Class of American steam locomotives

The St. Louis–San Francisco class 4500 was a class of 25 4-8-4 "Northern" type steam locomotives built by the Baldwin Locomotive Works between 1942-1943 and operated by the St. Louis–San Francisco Railway.

The first three operated in passenger service, pulling trains such as the Meteor. The rest pulled freight throughout the system until retirement by the early 1950s. Four 4500s has been preserved and all are on display.

==History==
The first three (Nos 4500–4502) were built as oil-burning steam locomotives in 1942 for Frisco passenger service. They were painted in the zephyr blue, white and gray paint scheme with "Meteor" spelled out on the side of the tender in bold, red letters.

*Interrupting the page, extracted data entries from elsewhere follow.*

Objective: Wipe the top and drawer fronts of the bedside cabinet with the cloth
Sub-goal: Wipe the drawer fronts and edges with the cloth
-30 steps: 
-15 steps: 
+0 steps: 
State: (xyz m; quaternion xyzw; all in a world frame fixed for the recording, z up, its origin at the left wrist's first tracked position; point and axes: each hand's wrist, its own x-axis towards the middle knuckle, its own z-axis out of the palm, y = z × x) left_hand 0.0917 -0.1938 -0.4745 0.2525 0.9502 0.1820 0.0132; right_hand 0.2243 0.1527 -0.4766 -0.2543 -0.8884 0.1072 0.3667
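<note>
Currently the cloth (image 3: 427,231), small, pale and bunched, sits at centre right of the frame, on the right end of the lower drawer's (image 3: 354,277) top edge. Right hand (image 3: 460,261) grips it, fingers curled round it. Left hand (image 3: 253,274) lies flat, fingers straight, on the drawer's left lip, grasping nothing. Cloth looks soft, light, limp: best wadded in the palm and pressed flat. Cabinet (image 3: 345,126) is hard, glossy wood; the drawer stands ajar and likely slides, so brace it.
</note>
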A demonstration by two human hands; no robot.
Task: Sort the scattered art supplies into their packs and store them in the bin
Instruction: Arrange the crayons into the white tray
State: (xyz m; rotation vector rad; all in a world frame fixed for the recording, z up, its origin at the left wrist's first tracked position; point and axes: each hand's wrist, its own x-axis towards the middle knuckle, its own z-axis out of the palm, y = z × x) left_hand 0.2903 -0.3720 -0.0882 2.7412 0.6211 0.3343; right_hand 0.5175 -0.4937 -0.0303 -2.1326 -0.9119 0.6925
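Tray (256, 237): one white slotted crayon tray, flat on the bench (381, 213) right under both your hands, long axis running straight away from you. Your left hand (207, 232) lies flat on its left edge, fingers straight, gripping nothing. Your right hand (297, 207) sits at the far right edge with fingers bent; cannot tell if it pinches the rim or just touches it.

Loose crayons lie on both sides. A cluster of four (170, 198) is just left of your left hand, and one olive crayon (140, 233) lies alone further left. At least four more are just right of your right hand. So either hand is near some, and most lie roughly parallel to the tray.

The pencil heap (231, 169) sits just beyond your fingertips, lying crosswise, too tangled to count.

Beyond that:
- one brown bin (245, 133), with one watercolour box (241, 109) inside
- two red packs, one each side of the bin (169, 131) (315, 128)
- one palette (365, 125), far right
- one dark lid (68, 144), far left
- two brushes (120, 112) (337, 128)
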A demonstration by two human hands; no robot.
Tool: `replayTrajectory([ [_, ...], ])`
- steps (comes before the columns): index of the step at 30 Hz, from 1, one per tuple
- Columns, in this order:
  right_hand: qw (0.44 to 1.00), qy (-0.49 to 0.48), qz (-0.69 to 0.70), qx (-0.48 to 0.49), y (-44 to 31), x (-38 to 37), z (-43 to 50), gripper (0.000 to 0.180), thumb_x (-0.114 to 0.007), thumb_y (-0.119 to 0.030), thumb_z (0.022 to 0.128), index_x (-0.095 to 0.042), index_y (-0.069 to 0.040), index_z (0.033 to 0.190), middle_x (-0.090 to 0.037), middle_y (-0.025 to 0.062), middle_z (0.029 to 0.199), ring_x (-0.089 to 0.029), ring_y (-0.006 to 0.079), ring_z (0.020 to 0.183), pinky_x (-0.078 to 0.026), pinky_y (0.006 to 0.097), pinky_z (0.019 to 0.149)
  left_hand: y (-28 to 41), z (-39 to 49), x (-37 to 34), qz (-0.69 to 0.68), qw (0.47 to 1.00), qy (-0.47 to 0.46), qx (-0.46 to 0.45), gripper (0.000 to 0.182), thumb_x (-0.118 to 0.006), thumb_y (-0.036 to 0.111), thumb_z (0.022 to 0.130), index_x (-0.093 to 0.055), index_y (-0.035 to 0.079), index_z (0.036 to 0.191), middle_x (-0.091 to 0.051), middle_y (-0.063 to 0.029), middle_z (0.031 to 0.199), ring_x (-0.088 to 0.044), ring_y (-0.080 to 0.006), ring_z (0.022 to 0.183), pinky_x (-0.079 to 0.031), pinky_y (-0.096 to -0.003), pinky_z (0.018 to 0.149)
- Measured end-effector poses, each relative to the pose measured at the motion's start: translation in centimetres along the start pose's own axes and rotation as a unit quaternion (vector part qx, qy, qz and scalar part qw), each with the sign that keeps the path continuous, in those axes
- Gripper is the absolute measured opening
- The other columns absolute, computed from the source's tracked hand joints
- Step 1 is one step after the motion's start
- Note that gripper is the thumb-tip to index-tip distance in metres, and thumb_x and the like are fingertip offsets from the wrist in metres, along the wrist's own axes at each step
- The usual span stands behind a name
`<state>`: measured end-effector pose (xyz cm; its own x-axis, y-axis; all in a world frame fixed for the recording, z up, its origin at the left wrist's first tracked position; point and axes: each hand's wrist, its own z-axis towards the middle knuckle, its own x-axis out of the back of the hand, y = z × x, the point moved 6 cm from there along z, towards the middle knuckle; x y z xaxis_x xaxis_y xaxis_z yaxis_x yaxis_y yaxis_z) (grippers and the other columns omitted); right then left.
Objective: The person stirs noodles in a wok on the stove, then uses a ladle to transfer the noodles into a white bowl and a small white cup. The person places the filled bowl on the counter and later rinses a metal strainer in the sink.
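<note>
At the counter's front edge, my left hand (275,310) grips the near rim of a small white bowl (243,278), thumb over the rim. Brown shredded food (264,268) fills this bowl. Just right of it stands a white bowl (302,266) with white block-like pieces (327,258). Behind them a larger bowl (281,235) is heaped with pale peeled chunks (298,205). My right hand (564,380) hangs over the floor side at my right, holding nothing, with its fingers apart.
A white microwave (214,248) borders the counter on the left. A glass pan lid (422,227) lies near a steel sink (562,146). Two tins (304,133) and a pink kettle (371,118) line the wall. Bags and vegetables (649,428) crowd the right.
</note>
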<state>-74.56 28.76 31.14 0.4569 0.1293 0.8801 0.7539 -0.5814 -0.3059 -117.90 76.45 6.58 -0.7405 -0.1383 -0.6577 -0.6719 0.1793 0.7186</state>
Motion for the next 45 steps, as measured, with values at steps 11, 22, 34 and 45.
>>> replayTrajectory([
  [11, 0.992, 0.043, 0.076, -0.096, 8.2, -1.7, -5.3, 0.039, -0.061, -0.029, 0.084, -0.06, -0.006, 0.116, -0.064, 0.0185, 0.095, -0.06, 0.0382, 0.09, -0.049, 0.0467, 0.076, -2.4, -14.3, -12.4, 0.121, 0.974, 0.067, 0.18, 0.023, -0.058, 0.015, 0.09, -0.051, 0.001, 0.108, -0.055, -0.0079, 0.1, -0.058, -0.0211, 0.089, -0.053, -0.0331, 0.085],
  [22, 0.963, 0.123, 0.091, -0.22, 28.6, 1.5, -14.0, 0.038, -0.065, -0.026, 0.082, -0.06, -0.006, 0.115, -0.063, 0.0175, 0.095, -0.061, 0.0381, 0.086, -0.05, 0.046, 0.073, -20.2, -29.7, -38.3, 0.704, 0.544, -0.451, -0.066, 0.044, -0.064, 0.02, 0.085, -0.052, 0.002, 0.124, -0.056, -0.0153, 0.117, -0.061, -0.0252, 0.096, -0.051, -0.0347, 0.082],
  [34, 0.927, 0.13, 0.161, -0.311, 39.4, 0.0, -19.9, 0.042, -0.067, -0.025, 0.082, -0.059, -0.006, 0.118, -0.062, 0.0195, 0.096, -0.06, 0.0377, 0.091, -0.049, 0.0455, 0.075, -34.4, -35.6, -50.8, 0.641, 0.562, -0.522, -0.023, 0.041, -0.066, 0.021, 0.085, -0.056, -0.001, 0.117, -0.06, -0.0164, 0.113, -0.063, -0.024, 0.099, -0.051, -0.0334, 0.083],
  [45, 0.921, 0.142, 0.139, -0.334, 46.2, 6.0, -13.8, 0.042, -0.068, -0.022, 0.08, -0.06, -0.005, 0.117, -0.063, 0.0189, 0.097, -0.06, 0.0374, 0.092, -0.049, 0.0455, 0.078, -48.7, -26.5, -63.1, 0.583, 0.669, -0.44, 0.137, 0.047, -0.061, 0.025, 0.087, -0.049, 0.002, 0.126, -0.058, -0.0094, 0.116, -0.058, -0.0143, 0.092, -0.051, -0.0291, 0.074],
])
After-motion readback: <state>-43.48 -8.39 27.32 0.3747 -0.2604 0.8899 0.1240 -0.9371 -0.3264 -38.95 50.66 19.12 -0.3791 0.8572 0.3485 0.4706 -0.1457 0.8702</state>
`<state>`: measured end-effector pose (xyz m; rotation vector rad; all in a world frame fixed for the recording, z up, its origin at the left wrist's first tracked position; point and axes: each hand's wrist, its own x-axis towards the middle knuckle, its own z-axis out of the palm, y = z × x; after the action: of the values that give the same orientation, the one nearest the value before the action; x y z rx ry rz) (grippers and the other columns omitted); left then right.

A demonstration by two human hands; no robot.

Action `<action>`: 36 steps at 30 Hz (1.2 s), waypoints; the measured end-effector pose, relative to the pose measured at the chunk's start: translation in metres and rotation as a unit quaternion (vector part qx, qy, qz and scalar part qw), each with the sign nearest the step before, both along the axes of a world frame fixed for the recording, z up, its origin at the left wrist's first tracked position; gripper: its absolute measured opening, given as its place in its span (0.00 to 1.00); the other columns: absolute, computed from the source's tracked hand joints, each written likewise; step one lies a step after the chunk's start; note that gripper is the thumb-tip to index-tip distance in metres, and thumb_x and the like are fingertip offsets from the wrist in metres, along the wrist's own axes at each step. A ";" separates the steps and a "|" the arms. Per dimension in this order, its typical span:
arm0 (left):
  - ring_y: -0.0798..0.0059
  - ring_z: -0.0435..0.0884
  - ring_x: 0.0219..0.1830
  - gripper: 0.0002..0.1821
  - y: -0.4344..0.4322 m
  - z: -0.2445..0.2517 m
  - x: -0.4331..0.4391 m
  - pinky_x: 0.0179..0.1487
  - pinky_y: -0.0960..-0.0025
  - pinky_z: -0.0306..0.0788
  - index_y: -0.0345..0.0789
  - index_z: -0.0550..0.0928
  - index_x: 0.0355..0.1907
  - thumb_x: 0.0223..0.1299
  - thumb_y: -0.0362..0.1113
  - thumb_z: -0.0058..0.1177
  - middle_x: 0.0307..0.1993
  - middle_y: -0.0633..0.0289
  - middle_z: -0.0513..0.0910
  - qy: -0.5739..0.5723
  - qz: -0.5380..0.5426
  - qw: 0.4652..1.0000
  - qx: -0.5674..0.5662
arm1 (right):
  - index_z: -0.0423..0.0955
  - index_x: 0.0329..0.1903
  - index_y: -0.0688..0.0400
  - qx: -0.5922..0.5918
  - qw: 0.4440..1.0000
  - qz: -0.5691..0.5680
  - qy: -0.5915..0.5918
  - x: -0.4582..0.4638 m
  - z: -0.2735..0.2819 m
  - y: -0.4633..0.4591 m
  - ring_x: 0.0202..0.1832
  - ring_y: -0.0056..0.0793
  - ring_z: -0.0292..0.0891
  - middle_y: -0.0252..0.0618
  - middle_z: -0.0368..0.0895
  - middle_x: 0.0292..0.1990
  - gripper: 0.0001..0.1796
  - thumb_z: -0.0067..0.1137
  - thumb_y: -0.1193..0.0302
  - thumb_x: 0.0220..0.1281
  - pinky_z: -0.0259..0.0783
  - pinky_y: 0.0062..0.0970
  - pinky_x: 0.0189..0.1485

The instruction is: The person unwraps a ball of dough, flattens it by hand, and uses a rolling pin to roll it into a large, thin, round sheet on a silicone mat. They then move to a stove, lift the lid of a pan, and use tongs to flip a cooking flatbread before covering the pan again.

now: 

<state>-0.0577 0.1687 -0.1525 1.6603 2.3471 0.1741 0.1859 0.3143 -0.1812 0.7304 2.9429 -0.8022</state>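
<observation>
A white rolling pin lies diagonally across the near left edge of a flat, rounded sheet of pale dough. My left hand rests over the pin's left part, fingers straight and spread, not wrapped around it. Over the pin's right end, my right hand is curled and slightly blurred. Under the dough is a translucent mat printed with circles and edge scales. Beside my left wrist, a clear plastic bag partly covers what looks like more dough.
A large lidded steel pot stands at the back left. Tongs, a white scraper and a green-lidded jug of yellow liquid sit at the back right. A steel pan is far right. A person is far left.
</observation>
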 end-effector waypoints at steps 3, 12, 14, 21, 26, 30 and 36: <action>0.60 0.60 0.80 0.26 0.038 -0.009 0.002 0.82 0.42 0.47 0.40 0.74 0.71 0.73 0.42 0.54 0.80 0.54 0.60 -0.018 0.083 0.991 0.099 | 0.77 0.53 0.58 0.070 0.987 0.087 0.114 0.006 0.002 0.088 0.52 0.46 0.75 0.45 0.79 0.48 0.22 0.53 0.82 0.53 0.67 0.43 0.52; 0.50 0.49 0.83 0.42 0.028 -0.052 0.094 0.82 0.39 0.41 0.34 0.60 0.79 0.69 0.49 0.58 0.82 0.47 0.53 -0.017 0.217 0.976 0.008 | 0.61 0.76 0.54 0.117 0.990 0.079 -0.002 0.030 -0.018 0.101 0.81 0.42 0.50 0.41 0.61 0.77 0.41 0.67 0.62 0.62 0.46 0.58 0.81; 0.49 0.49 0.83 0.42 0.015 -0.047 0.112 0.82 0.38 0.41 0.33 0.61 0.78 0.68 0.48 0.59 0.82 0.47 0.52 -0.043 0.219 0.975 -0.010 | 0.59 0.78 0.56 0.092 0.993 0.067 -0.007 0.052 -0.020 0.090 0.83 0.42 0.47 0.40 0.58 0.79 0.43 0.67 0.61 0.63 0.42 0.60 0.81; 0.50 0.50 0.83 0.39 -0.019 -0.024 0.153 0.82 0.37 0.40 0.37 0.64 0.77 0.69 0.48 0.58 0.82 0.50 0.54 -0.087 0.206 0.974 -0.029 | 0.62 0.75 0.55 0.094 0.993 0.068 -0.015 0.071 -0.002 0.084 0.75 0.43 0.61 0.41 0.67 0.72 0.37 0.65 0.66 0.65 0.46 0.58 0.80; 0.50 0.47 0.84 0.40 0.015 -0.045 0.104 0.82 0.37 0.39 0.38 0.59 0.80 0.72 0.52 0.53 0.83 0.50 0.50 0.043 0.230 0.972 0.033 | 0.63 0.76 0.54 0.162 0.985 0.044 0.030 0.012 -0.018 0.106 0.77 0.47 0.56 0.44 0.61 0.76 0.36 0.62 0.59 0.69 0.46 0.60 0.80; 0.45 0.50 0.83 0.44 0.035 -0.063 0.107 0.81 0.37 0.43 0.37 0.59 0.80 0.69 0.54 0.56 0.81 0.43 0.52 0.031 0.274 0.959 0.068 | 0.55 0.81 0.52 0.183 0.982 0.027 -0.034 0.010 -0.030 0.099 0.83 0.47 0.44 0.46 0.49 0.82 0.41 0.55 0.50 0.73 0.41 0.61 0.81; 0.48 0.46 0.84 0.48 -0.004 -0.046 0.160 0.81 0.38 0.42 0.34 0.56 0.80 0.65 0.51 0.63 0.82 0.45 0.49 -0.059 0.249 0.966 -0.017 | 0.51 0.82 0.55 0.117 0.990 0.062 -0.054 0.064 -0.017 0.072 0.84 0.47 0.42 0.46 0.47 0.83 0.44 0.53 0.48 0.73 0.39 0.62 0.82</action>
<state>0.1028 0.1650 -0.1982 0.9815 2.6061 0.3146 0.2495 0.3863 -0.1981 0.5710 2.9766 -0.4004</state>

They were used for pulling Frisco's crack Meteor train service. They also saw service pulling Frisco's Texas Special. When the Meteor was dieselized, the locomotives were re-painted into Frisco's standard black with gold striping and lettering, and assigned to passenger trains such as the Will Rogers. The latter twelve (Nos. 4503–4514) were also built in 1942, but as coal burners and pulled fast freight throughout the Frisco system. The last ten (Nos. 4515–4524) were built in 1943 as coal burners and also pulled freight. Despite the latter 22 being intended for freight service, they have also pulled passenger trains on occasion. Some of the earlier locomotives were equipped with boosters. In 1948, Frisco 4501 still in its Meteor livery pulled President Harry S. Truman's whistle stop tour train through his home state of Missouri. Their design was also similar to the Chicago, Burlington and Quincy Railroad's O-5 class of Northerns, though there were some differences.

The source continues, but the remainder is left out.